Eine Unterbrechung der friedenssichernden Maßnahmen könnte den Sudan nach Angaben eines Berichts von Amnesty International in der Darfur-Region zurück in einen schweren Konflikt stürzen. Die Menschenrechtsorganisation schloss sich am 28. August der wachsenden Besorgnis des „International Rescue Committee“ über die sich verschlechternde Situation in Darfur an. In einer Erklärung bestätigte die stellvertretende Generalsekretärin von Amnesty International, Kate Gilmore, Besorgnisse, die sudanesische Regierung bewaffne Soldaten in Vorbereitung für den Konflikt, obwohl sie im Mai einen Friedensvertrag unterschrieben hatte.
„Augenzeugen in el-Fasher im Norden Darfurs erzählen uns, dass Flugzeuge der sudanesischen Regierung täglich Truppen und Waffen einfliegen“, sagte Gilmore und forderte gleichzeitig die internationale Gemeinschaft auf zu handeln.

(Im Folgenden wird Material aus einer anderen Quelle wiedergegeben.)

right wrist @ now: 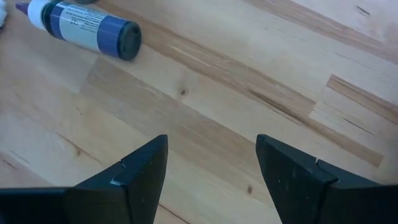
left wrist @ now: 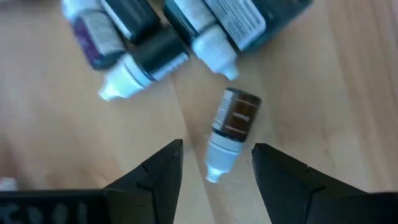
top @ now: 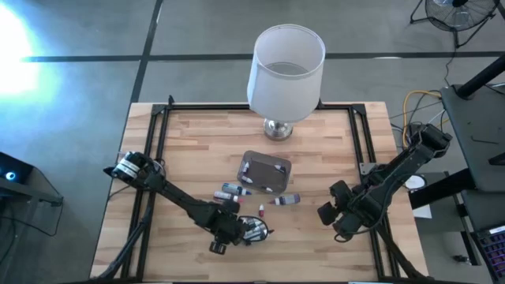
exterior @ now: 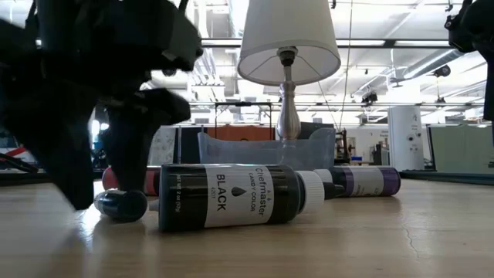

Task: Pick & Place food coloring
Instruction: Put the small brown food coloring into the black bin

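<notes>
A black bottle lies on its side on the table. Its label says BLACK. Just behind it lies a purple bottle. A big dark gripper hangs beside the black bottle. Farther back stand a clear tub and a lamp.

The table is pale wood in striped planks. The lamp has a white shade and silvery base. The tub is grey. One bottle is black with a white label; another is blue, white-labelled; a third is brown, white-capped.
</notes>
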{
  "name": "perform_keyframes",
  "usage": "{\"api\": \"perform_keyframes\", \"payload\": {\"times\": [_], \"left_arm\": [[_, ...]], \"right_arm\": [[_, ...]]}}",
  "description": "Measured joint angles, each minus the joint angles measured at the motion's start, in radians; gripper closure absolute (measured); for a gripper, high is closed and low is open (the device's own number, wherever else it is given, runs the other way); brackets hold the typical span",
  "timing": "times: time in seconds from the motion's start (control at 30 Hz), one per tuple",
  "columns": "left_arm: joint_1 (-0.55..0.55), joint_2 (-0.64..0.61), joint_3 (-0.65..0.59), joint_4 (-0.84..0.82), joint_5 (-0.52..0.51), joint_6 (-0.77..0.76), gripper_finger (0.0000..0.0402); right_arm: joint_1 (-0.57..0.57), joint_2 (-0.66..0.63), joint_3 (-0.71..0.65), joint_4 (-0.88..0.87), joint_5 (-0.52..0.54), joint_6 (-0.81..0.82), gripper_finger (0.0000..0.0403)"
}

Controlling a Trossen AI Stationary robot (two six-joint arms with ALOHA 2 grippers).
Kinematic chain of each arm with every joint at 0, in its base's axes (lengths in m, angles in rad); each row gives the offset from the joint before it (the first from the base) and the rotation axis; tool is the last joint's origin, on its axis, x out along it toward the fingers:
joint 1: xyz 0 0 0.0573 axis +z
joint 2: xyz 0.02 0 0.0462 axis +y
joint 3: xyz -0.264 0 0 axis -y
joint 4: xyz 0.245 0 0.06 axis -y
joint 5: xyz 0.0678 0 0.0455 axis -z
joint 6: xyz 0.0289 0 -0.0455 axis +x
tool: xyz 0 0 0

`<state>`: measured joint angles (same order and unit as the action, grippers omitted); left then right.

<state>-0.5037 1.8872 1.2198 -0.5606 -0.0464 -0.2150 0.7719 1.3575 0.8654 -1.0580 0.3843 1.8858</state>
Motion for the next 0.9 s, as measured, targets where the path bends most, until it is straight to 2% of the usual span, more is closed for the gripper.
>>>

Die Vereinten Nationen diskutieren heute einen Resolutionsentwurf, der vorsieht, 20.000 Soldaten in den Westen des Sudans zu schicken, um die 2,5 Millionen vertriebenen Menschen zu beschützen. Aber die sudanesische Regierung hat die Forderung nach einer Intervention des Auslands zurückgewiesen und schlug stattdessen vor, eine 26.000 Mann starke inländische Truppe zu entsenden, was Amnesty International zurückweist. 
„Wie kann der Sudan, der im Begriff zu sein scheint, seine eigene Offensive in Darfur zu starten, realistischerweise vorschlagen, ein Friedensbringer in einem Konflikt zu sein, in dem er selbst eine große Rolle spielt und Täter von schwerwiegenden Menschenrechtsverletzungen ist“, fragten Amnesty-Offizielle.